Events in Nicaragua this summer have demonstrated that President Ortega and his family have a vision for the future that erodes a key element of political democracy – the replacement of the executive through free and fair elections – and risks establishing a dynasty of corruption and authoritarian rule.  In May 2016, President Daniel Ortega of the Frente Sandinista de Liberación Nacional (FSLN) announced his candidacy for a fourth presidential term – his third consecutive.  Since then the government has taken several steps to ensure that Ortega and his family remain in power in November’s elections for President and National Assembly, and beyond:

  • Voting irregularities, a lack of transparency, and accusations of fraud have marred several successive elections since Ortega’s return to power in 2007. In June of this year, Ortega announced that he would not permit international election observers to monitor this fall’s elections.
  • Weeks later, the Supreme Court stripped opposition leader Eduardo Montealgre of his position as head of the Partido Liberal Independiente (PLI) and replaced him with Pedro Reyes, considered by observers to be an Ortega ally. In July, Nicaragua’s electoral council removed 16 sitting members of the National Assembly and 12 alternates after they refused to recognize Reyes.
  • In August, Ortega announced that Rosario Murillo, his long-time partner and wife since 2005, would serve as his vice presidential candidate in the November election. Murillo has been a prominent figure in the Ortega government while serving as both first lady and chief spokeswoman.  Her political ascension is complemented by the rise to prominence in recent years of her and Ortega’s children as operators of business and media interests, including the couple’s eldest son and presidential adviser on investments, Laureano Facundo, who helped sell the stalled interoceanic canal project to Chinese businessman Wang Jing.

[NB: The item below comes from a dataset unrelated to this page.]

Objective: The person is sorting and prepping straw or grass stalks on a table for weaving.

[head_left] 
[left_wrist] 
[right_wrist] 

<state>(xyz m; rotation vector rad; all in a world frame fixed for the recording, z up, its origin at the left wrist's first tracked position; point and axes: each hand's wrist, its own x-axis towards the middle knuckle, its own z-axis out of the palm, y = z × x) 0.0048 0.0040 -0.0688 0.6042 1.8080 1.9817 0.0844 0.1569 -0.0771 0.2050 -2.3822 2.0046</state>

Nicaragua’s opposition parties have thus far been unable to mount an effective response and have shown the lack of cohesion and focus that have plagued them for decades. Montealgre announced that the coalition led by the PLI would boycott the election and called on others to do the same.  But rather than present a united front, opposition leaders are fighting amongst themselves to seize the mantle of leadership and challenge Ortega through several competing parties and coalitions.  This will be no easy task: polling conducted by M&R Consultores this summer shows that over 60 percent of voters are likely to vote for Ortega, with the leading opposition parties drawing low single digits.  Over a quarter of potential voters said they were unsure whom they would vote for.  With the opposition beset by division and lacking much legitimacy – tainted as they are by a history of corruption, self-interest, and financial support from the United States – it is unsurprising that protests and civil unrest have been largely absent.  The ouster of the PLI delegates has also stirred the FSLN’s old opponents outside the government, who have been largely quiescent in recent years but condemned the decision: the Bishops of the Episcopal Council, the Nicaraguan-American Chamber of Commerce, and the Consejo Superior de la Empresa Privada (COSEP), the largest business chamber that has enjoyed a working relationship with the Ortega government.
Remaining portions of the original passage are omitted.